Central Planners To Exploit Greed & Fear In Second Half
Today, a new month, new quarter and new half of the year commences. A lot has happened on the markets over the past six months, and surely, as we approach the supposed end of an era on December 21, 2012, central planners will be out in full force to exploit investors’ fear and greed. That a deal was struck between leaders in Europe to stabilize eurozone credit markets and convince the world european solidarity among banks has staved off panics. But, as employment numbers remain dismal in the United States, and Europe posts record jobless numbers in the second half, volatility will continue to define markets.
On Thursday, the European Central Bank will meet on its monetary policy, and many are expecting that the central bank will reduce its main refinancing to a record low 0.75%, after having kept interest rates at 1% since January.
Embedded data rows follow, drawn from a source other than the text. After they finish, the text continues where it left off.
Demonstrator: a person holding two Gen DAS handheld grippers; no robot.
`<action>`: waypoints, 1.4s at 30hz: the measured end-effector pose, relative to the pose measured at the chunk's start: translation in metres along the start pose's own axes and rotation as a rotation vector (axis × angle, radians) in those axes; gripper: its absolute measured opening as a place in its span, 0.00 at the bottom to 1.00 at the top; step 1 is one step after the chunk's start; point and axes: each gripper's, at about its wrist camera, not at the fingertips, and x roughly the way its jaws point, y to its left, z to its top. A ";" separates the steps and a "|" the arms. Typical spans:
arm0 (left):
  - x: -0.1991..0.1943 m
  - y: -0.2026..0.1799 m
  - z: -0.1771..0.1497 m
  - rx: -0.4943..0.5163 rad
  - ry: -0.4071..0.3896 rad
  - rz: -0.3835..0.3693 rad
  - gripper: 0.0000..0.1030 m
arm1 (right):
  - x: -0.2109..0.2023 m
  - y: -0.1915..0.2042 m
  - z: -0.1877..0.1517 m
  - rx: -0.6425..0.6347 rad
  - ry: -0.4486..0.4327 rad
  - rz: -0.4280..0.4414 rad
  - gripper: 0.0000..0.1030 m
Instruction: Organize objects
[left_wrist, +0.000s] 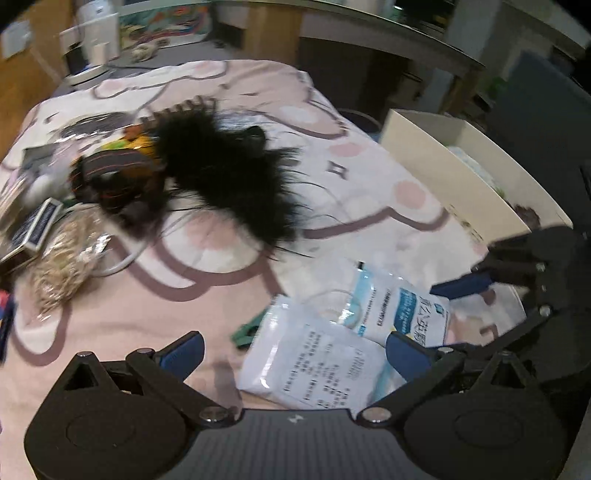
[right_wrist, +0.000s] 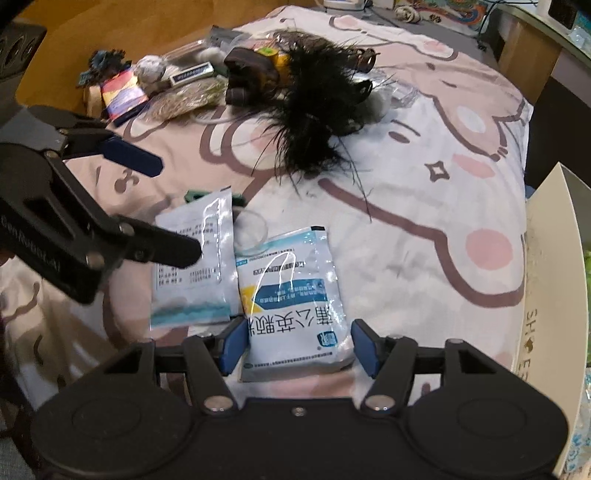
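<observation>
sachet in play: the blue-and-white medicine sachet (right_wrist: 295, 295) with the big printed characters. We've got the right gripper (right_wrist: 297, 345) straddling its near end, jaws about half open with a blue pad on either side. Can't tell if the pads actually press it yet.
where it sits: flat on the bed cover (right_wrist: 424, 221), touching a second sachet (right_wrist: 195, 266) on its left, and well short of the black feather tuft (right_wrist: 314, 125) further up the bed.
feel: we reckon light, floppy, glossy film with powder or granules inside, so slippery and it'll sag.
where to grab: across the short sealed edge nearest us, pinching the flat seam, not the puffy middle.
left gripper: (left_wrist: 295, 347) jaws wide, nothing in them, hanging over the second sachet.
landing spot: probably the cream box (right_wrist: 546, 258), right of the sachet.
watch out: the clear round dish (right_wrist: 251, 236) touches the sachet's far corner, might get dragged along.
</observation>
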 end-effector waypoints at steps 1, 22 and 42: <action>0.001 -0.002 -0.001 0.013 0.003 -0.008 1.00 | 0.000 -0.001 0.000 0.006 0.007 -0.002 0.62; 0.012 -0.024 -0.012 0.139 0.126 -0.101 1.00 | 0.003 -0.054 0.001 0.229 0.033 -0.221 0.84; 0.027 -0.017 -0.006 0.150 0.117 -0.084 1.00 | -0.009 -0.070 0.001 0.374 -0.056 -0.107 0.87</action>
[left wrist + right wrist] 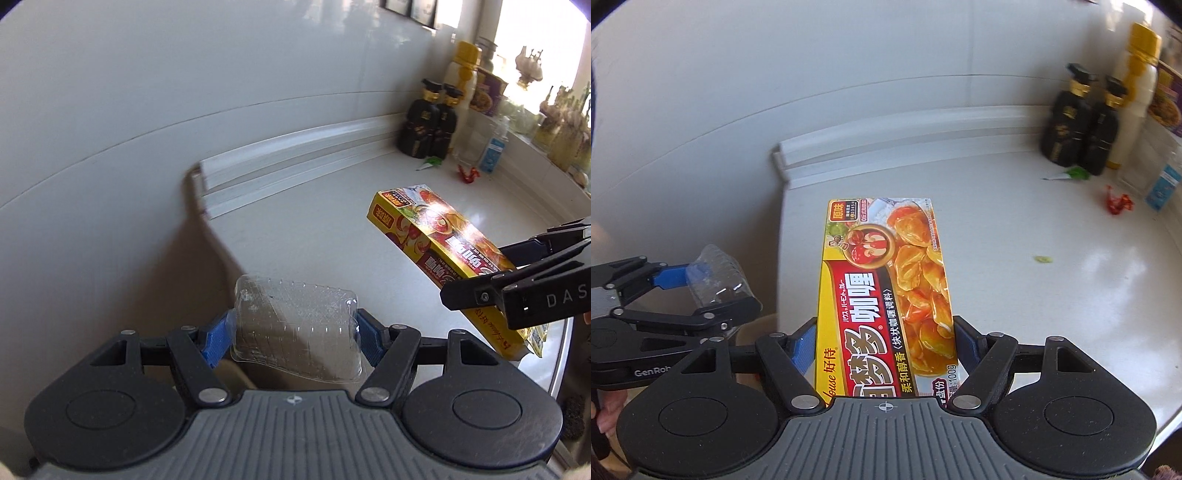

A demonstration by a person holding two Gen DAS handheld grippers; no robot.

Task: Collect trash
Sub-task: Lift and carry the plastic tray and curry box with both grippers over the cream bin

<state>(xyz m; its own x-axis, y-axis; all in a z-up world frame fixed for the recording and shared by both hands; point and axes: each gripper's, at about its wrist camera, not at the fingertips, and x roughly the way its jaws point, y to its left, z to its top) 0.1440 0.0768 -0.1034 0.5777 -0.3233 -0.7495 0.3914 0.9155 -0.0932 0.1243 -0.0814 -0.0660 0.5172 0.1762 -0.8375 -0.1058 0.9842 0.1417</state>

The premises on which a bullish second-half rest are precarious. Declining gas prices, for one, are no guarantee, as a 9.4% increase in the oil price on Friday signals considerable upside. Further, commercial hedgers have moved to less short positions, reaching levels they haven’t been at since October, just about 5 months before oil peaked at $110.
Although volatile, stocks have had a positive first half. Since the start of the year, the S&P 500 (SPX) has jumped nearly 5%, the Nasdaq (COMP) has rallied 9%, and the Dow Jones Industrial Average (INDU) has gained 3%. This despite the euro crisis as well as declining job reports out of the United States. The same is on the Agenda for the next six months, as US, Spain and Italy debt problems will continue to weigh on the headlines. Moreover, the west still aims its sights on Iran. The 5-year trend – a certain decline – is sure to continue on into the second half of the year.